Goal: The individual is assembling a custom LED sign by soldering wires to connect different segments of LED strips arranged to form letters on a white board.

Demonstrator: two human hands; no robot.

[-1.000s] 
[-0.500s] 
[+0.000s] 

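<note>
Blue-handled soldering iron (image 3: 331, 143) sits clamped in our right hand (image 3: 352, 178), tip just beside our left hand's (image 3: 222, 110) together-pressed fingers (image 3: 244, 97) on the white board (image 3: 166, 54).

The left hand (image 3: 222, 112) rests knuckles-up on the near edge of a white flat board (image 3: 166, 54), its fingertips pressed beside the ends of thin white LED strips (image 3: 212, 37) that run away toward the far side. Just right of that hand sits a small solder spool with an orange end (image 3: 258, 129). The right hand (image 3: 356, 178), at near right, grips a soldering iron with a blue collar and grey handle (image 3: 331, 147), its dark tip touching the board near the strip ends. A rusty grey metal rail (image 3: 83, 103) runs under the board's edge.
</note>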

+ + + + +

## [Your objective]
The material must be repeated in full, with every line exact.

## [Exercise response]
Goal: The individual is assembling a custom LED sign by soldering wires to connect different segments of LED strips arranged to form letters on a white board.

Demonstrator: two human hands; no robot.

[-1.000s] 
[-0.500s] 
[+0.000s] 

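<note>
Blue-handled soldering iron (image 3: 331, 143) sits clamped in our right hand (image 3: 352, 178), tip just beside our left hand's (image 3: 222, 110) together-pressed fingers (image 3: 244, 97) on the white board (image 3: 166, 54).

The left hand (image 3: 222, 112) rests knuckles-up on the near edge of a white flat board (image 3: 166, 54), its fingertips pressed beside the ends of thin white LED strips (image 3: 212, 37) that run away toward the far side. Just right of that hand sits a small solder spool with an orange end (image 3: 258, 129). The right hand (image 3: 356, 178), at near right, grips a soldering iron with a blue collar and grey handle (image 3: 331, 147), its dark tip touching the board near the strip ends. A rusty grey metal rail (image 3: 83, 103) runs under the board's edge.
</note>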

This exercise is now done.